Level 1: System Context Diagram
The high-level view of how SecurePay interacts with users and external entities.
graph TD
User([Customer]) -- Uses --> SP[SecurePay System]
SP -- Sends Notifications --> Email[External Email System]
SP -- Verifies Identity --> IDP[External Auth Provider]
style SP fill:#0f172a,color:#fff,stroke:#3b82f6,stroke-width:2px
Level 2: Container Diagram
The microservices architecture, data stores, and message brokers within the SecurePay boundary.
graph TB
subgraph SecurePay_Boundary [SecurePay System]
AGW[API Gateway - Go] -- gRPC/mTLS --> PS[Payment Service - Go]
AGW -- gRPC/mTLS --> AS[Account Service - Go]
PS -- gRPC/mTLS --> AS
PS -- Publishes Events --> Kafka[(Kafka Broker)]
AS -- Consumes Events --> Kafka
NS[Notification Service - Java] -- Consumes Events --> Kafka
PS -- Persistent Storage --> PDB[(PostgreSQL)]
AS -- Persistent Storage --> PDB
AS -- Caching --> Redis[(Redis Cache)]
PS -- Idempotency --> Redis
SPIRE[SPIRE Server] -. Issues SVIDs .-> AGW
SPIRE -. Issues SVIDs .-> PS
SPIRE -. Issues SVIDs .-> AS
end
User([Customer]) -- HTTPS/JWT --> AGW
NS -- Logs/Mock --> Email[Email System]
style AGW fill:#1e293b,color:#fff
style PS fill:#1e293b,color:#fff
style AS fill:#1e293b,color:#fff
style NS fill:#1e293b,color:#fff
style PDB fill:#334155,color:#fff
style Redis fill:#334155,color:#fff
style Kafka fill:#334155,color:#fff
style SPIRE fill:#475569,color:#fff,stroke-dasharray: 5 5
Infrastructure: Kubernetes Deployment Diagram
The mapping of containers to Kubernetes resources across different namespaces.
graph TB
subgraph K8s_Cluster [Kubernetes Cluster / Minikube]

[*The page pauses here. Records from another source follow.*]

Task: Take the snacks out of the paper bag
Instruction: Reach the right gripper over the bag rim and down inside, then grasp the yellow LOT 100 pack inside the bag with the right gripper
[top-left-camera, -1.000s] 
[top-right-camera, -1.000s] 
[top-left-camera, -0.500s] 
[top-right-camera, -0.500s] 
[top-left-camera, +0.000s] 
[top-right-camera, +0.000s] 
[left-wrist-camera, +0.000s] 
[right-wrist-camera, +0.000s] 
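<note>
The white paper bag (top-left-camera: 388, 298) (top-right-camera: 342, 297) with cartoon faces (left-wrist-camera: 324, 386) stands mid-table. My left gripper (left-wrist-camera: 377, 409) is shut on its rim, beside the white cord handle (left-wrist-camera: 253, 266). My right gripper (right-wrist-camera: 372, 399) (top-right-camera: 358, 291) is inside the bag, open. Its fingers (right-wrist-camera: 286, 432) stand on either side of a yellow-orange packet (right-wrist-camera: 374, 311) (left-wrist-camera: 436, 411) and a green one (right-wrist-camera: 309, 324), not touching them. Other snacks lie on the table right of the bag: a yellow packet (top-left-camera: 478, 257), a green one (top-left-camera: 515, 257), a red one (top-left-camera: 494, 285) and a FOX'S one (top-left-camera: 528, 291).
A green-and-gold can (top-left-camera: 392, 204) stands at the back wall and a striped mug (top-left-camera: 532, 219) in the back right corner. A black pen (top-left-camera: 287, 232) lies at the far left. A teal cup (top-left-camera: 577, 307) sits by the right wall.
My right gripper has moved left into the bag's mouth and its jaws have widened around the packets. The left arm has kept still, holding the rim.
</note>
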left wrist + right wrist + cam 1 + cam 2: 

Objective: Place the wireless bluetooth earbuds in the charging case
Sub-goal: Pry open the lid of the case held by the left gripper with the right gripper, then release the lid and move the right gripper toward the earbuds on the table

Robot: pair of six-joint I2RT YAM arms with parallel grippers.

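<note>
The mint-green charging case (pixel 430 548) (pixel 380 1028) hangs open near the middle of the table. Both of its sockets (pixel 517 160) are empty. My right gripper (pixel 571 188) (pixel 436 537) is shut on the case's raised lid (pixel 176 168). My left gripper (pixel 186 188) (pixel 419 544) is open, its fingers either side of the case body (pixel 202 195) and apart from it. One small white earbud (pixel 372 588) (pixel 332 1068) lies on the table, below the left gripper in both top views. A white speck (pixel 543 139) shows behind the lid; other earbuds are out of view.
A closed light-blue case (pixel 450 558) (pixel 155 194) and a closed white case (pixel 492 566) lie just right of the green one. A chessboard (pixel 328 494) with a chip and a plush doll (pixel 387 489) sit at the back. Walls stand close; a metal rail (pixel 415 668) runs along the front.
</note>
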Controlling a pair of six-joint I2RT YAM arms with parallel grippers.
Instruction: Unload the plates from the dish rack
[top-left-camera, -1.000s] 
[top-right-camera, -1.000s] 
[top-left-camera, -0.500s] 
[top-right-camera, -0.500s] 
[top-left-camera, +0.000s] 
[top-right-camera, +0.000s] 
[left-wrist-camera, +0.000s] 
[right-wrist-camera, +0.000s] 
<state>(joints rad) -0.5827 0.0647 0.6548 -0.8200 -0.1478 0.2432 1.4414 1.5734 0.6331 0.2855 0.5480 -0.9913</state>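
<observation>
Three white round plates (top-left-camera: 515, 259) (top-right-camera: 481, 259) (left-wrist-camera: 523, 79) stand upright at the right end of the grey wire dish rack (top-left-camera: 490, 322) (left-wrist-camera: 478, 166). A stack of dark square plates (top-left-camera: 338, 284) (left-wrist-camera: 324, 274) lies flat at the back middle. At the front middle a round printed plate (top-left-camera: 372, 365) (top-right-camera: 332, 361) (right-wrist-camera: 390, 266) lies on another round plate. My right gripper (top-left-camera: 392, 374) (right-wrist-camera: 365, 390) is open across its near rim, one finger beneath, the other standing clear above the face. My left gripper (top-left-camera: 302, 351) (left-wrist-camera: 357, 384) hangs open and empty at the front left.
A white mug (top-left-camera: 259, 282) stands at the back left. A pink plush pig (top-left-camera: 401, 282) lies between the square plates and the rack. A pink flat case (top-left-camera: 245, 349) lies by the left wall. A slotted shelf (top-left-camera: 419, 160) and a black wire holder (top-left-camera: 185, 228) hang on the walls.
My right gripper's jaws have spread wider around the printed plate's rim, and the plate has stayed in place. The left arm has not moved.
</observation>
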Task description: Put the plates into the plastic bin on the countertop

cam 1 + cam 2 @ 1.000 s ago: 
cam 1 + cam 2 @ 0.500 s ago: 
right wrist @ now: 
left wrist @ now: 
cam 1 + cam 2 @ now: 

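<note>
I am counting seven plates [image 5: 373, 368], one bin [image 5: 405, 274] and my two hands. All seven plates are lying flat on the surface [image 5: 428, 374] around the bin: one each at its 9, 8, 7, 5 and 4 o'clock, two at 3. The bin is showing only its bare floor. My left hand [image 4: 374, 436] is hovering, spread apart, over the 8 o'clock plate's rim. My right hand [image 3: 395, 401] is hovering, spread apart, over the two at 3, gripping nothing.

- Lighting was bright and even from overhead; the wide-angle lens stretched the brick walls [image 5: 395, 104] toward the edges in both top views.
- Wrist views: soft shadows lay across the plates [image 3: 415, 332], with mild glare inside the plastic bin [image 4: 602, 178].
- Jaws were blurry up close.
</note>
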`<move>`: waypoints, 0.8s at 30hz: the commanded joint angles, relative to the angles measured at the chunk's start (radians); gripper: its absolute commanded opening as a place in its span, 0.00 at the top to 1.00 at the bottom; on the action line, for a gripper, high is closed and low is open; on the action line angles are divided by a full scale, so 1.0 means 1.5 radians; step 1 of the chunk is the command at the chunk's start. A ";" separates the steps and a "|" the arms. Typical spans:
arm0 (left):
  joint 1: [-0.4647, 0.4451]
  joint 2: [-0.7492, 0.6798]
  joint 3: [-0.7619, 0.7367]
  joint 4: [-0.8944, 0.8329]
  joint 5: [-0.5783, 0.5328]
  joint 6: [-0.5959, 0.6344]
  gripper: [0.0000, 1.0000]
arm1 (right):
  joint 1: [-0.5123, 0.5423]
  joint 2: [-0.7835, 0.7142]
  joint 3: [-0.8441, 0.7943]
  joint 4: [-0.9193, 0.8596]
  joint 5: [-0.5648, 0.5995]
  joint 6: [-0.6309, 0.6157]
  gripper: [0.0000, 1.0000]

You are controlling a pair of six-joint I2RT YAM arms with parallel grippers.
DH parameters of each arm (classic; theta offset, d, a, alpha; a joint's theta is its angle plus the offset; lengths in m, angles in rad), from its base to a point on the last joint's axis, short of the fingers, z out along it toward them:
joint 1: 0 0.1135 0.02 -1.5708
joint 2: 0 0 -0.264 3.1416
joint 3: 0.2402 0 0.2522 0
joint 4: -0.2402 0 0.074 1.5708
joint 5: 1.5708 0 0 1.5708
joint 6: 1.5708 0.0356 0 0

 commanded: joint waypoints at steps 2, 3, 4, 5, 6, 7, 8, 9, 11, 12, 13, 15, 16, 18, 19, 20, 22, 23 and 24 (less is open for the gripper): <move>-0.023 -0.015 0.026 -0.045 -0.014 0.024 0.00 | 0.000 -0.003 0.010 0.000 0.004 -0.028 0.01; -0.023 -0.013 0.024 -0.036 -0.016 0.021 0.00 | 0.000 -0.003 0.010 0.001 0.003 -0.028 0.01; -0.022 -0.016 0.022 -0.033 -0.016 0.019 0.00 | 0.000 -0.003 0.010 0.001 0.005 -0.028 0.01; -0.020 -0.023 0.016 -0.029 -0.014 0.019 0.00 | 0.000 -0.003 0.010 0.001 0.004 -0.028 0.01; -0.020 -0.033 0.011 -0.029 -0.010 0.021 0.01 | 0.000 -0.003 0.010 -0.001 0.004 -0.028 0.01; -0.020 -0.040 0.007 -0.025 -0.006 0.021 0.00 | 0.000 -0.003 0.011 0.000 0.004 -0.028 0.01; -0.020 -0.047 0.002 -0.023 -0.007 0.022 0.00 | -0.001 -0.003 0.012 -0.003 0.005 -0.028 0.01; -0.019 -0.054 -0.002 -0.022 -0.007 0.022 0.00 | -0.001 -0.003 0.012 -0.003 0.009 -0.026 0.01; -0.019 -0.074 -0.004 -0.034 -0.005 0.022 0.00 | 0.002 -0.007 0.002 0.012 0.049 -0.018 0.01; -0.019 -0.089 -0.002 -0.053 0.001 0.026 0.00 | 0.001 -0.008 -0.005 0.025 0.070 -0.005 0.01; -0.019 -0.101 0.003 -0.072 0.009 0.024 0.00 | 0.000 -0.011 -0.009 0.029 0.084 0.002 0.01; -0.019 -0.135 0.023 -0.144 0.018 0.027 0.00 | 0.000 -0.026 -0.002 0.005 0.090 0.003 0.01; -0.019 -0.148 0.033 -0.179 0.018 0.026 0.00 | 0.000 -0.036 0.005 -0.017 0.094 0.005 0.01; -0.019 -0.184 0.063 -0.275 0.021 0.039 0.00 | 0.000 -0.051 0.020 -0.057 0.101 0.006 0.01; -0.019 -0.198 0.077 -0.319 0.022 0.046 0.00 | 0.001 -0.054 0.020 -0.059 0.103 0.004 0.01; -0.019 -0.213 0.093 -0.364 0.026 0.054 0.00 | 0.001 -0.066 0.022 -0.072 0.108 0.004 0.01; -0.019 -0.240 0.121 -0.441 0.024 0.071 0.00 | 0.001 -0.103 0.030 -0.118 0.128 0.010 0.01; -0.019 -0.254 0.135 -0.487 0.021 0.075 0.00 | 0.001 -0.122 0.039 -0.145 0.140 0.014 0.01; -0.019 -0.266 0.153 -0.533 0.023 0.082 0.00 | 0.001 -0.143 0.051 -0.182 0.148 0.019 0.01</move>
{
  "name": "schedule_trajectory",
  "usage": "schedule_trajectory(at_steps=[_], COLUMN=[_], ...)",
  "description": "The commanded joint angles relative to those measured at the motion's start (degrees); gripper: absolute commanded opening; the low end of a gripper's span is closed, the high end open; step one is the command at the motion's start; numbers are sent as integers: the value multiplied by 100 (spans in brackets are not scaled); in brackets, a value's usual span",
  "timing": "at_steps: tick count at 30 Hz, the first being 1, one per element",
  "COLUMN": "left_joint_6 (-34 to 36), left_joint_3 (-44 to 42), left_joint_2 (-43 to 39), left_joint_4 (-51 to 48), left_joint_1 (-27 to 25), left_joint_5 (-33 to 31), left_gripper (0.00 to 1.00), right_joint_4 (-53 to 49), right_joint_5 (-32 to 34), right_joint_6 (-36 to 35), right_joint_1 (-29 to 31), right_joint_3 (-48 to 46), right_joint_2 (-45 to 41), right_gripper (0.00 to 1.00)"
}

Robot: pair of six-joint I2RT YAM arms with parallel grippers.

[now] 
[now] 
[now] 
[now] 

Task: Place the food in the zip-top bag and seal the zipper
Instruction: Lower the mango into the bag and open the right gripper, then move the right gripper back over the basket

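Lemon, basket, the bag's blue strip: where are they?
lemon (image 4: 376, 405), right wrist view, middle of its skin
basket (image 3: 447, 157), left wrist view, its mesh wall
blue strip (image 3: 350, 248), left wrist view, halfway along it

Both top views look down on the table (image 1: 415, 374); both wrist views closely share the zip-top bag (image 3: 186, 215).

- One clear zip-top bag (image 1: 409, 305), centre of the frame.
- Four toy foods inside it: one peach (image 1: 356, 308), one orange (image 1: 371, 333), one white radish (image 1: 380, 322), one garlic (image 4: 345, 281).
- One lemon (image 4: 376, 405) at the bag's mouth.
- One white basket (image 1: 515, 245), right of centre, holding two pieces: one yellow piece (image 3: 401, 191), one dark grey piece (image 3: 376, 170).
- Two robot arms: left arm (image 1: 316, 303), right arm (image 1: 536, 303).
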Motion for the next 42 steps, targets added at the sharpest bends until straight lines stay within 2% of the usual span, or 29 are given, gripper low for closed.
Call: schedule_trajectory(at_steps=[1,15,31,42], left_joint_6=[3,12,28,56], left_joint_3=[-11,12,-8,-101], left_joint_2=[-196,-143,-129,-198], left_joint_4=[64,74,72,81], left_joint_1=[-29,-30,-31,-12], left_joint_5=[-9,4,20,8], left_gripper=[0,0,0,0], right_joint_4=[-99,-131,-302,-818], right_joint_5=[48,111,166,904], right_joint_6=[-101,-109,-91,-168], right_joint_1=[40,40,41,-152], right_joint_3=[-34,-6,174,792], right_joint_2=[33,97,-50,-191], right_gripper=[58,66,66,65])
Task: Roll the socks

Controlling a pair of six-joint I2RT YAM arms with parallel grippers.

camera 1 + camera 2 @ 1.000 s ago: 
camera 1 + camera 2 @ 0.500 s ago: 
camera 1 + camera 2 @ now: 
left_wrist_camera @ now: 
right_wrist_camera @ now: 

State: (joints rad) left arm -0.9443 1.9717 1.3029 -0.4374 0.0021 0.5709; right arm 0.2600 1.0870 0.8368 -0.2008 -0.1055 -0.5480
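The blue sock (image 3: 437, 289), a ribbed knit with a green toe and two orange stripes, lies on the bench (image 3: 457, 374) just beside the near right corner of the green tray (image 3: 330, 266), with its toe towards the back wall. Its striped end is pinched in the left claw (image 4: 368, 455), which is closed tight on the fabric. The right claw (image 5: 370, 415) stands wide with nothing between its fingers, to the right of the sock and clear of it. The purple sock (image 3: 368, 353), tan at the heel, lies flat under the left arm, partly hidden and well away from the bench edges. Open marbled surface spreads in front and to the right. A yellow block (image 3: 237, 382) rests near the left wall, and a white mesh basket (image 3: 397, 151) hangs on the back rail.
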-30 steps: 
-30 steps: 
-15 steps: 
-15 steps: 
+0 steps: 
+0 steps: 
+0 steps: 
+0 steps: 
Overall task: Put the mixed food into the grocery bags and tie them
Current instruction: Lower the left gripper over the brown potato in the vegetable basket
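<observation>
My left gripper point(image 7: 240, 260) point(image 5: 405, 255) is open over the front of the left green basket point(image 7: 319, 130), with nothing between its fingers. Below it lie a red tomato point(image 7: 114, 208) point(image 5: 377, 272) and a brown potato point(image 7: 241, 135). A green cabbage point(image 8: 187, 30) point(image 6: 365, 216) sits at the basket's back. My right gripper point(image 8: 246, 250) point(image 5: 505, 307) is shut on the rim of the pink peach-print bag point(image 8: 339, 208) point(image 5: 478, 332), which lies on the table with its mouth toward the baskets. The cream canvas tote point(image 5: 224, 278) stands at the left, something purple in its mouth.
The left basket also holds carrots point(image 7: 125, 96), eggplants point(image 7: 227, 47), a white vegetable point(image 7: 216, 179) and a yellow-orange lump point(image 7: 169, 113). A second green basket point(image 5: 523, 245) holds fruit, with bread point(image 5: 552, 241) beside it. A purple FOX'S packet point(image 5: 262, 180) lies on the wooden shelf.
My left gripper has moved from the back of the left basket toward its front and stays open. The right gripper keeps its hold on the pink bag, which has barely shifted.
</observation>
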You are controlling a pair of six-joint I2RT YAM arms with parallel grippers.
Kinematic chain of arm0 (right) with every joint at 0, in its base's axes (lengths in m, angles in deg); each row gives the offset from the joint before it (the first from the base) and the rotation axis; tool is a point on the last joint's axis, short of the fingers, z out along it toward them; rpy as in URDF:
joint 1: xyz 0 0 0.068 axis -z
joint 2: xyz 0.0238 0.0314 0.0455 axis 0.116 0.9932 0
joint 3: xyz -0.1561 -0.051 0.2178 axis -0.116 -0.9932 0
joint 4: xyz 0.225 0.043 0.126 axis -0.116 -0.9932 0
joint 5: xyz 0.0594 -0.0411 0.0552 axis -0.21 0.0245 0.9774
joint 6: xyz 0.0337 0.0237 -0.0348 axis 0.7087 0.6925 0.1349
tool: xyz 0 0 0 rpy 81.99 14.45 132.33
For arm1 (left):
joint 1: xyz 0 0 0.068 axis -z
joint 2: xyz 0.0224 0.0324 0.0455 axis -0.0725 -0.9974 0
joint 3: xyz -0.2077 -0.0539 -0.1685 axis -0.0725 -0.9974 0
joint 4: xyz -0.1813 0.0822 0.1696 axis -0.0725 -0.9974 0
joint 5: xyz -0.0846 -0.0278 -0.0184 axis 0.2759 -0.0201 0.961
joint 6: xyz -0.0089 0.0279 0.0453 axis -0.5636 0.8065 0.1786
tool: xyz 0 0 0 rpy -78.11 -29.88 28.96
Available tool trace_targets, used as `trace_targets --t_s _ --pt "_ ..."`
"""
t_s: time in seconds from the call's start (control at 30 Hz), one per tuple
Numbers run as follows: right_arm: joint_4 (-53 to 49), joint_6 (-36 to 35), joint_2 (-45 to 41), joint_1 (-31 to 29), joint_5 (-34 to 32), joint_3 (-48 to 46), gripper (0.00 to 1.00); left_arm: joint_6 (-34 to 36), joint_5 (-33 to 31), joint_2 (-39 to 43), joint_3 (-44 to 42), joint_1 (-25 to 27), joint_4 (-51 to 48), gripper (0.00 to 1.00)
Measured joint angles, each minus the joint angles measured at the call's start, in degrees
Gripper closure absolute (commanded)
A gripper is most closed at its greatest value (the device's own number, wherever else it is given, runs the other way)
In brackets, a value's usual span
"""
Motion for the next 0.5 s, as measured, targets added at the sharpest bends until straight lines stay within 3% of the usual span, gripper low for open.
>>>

subgraph NS_Spire [Namespace: spire]
SS[SPIRE Server]
SA[SPIRE Agent]
end
subgraph NS_Default [Namespace: default]
subgraph Pod_AGW [Pod: api-gateway]
C_AGW[Container: Go App]
S_AGW[Sidecar: Spire Agent]
end
subgraph Pod_PS [Pod: payment-service]
C_PS[Container: Go App]
S_PS[Sidecar: Spire Agent]
end
subgraph Pod_AS [Pod: account-service]
C_AS[Container: Go App]
S_AS[Sidecar: Spire Agent]
end
subgraph Pod_NS [Pod: notification-service]
C_NS[Container: Java App]
end
subgraph Pod_Kafka [Pod: Kafka]
DB_Kafka[(Kafka Topic)]
end
subgraph Pod_Redis [Pod: Redis]
DB_Redis[(Redis Cache)]
end
subgraph Pod_DB [Pod: Postgres]
DB_PG[(PG Data)]
end
end
end
SA -- Health Check --> SS
S_AGW -. SVID .-> SA
S_PS -. SVID .-> SA
S_AS -. SVID .-> SA
C_AGW -- gRPC/mTLS --> C_PS
C_PS -- Events --> DB_Kafka
DB_Kafka -- Events --> C_AS
style NS_Spire fill:#f1f5f9,stroke:#64748b,stroke-dasharray: 5 5
style NS_Default fill:#f8fafc,stroke:#3b82f6
style Pod_AGW fill:#fff,stroke:#1e293b
style Pod_PS fill:#fff,stroke:#1e293b
style Pod_AS fill:#fff,stroke:#1e293b
style Pod_NS fill:#fff,stroke:#1e293b
The Detailed Payment Flow
1
External Request: The Customer initiates a payment via the Mobile/Web App,
sending a POST request to
/v1/payments with a Bearer JWT.
2
API Gateway: Validates the JWT, checks rate limits, and looks up the target
service. It uses a SPIFFE SVID to establish an mTLS connection to the Payment
Service.
3
Idempotency Check: The Payment Service checks Redis using the
Idempotency-Key from the header to ensure the request hasn't been processed
already.
4
Balance Validation: Payment Service calls the Account Service via gRPC to
verify funds. Account Service checks Redis (Read-Aside) first, then falls back
to PostgreSQL.
5
Transaction Initialization: Payment Service records the transaction in its
schema as
PENDING and returns an immediate response to the Gateway.
6
Event Bus: Payment Service publishes a
PaymentInitiated event to
the Kafka topic.
7
Asynchronous Processing:
- Account Service consumes the event, updates balances in DB using Optimistic Locking, and clears the Redis cache.
- Notification Service consumes the event and triggers an alert for the user.